In the listing below, locate the line that contains "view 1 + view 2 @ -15" and the line that contains "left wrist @". Restate word for word those two lines and every line between them, and nothing else.

Dataset excerpt =>
----

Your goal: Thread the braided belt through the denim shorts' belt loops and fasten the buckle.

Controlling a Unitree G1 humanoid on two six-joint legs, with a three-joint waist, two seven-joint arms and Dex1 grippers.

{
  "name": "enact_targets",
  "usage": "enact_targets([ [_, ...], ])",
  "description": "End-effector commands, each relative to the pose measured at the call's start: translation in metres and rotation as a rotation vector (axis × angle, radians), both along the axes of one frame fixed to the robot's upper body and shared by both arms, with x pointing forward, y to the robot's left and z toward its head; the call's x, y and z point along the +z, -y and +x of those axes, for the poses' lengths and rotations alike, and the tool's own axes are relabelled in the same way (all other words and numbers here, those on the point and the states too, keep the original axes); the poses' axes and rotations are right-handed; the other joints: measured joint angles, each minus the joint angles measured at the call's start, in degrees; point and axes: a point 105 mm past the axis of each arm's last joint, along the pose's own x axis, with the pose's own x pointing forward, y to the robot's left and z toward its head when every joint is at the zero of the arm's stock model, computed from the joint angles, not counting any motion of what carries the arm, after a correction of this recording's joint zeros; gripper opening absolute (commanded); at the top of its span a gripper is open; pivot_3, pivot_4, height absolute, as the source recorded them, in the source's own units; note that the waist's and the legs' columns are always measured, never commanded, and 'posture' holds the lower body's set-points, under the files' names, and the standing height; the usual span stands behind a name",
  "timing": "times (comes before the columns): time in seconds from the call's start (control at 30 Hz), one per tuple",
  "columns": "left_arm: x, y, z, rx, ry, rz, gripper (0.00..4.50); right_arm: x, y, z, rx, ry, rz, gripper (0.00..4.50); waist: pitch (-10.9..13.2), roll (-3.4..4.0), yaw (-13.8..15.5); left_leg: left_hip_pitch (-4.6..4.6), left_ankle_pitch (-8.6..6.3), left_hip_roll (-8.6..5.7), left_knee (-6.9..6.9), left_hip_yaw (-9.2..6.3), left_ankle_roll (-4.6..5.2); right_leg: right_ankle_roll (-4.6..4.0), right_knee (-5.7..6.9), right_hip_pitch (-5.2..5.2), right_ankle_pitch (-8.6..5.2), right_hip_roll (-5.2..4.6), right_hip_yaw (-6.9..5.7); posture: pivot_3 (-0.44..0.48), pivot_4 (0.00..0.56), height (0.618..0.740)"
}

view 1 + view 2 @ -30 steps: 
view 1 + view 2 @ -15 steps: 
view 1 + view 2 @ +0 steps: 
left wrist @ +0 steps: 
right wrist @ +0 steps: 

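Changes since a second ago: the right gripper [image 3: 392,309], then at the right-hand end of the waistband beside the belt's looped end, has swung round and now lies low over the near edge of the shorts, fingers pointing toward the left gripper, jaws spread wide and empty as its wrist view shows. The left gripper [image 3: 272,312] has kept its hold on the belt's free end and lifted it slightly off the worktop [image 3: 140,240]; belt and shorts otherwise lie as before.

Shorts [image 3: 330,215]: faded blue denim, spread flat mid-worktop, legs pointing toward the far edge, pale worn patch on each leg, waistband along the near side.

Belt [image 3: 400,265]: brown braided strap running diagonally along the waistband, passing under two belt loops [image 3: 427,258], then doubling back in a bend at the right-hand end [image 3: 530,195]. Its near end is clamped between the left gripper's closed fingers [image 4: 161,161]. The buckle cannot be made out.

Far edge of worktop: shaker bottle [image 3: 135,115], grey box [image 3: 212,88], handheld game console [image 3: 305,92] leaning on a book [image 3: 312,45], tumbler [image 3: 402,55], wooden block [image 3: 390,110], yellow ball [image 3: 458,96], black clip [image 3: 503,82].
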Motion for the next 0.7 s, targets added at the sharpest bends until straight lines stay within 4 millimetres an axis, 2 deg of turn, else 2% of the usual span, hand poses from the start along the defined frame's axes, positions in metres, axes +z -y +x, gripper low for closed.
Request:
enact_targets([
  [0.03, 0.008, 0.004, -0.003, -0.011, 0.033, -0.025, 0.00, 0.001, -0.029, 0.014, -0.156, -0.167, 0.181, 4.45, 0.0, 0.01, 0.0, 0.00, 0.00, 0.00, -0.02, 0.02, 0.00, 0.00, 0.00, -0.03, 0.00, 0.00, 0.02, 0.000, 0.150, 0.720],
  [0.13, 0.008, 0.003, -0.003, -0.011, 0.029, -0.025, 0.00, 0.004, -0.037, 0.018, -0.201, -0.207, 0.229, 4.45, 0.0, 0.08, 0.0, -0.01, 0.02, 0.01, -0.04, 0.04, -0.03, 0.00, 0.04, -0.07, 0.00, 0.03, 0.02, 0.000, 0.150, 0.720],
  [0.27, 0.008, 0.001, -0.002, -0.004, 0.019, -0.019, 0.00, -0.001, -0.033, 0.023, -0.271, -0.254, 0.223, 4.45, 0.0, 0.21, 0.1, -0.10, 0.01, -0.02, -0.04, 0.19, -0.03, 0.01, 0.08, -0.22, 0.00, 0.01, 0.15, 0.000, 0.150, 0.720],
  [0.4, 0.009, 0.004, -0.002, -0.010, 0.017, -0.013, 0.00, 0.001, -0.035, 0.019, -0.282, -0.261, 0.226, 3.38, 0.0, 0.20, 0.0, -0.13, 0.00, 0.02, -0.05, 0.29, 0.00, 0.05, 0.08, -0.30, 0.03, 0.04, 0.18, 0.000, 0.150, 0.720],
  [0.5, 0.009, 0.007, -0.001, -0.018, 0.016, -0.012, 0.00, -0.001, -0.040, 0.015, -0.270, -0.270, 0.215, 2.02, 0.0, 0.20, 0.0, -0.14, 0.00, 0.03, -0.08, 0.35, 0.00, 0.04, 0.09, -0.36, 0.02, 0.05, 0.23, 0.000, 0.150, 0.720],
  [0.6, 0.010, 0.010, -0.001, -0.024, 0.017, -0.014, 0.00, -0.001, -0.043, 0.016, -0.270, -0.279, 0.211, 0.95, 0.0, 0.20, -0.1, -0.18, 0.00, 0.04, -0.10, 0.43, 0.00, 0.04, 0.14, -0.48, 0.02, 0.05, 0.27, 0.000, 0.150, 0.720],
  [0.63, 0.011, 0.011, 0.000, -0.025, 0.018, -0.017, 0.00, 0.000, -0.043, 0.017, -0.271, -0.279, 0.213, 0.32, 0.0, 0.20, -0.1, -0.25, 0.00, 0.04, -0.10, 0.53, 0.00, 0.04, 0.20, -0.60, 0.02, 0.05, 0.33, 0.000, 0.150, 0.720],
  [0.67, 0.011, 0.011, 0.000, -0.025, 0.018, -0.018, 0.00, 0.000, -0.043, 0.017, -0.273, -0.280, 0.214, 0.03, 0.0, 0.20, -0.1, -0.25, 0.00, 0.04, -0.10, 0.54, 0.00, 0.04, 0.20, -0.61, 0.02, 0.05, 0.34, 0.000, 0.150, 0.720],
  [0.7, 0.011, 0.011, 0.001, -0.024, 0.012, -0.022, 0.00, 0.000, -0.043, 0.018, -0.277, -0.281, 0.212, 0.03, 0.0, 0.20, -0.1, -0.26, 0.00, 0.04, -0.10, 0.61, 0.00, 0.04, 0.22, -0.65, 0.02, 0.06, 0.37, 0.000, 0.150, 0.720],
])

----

Task solution =>
view 1 + view 2 @ -15 steps: 
view 1 + view 2 @ +0 steps: 
left wrist @ +0 steps: 

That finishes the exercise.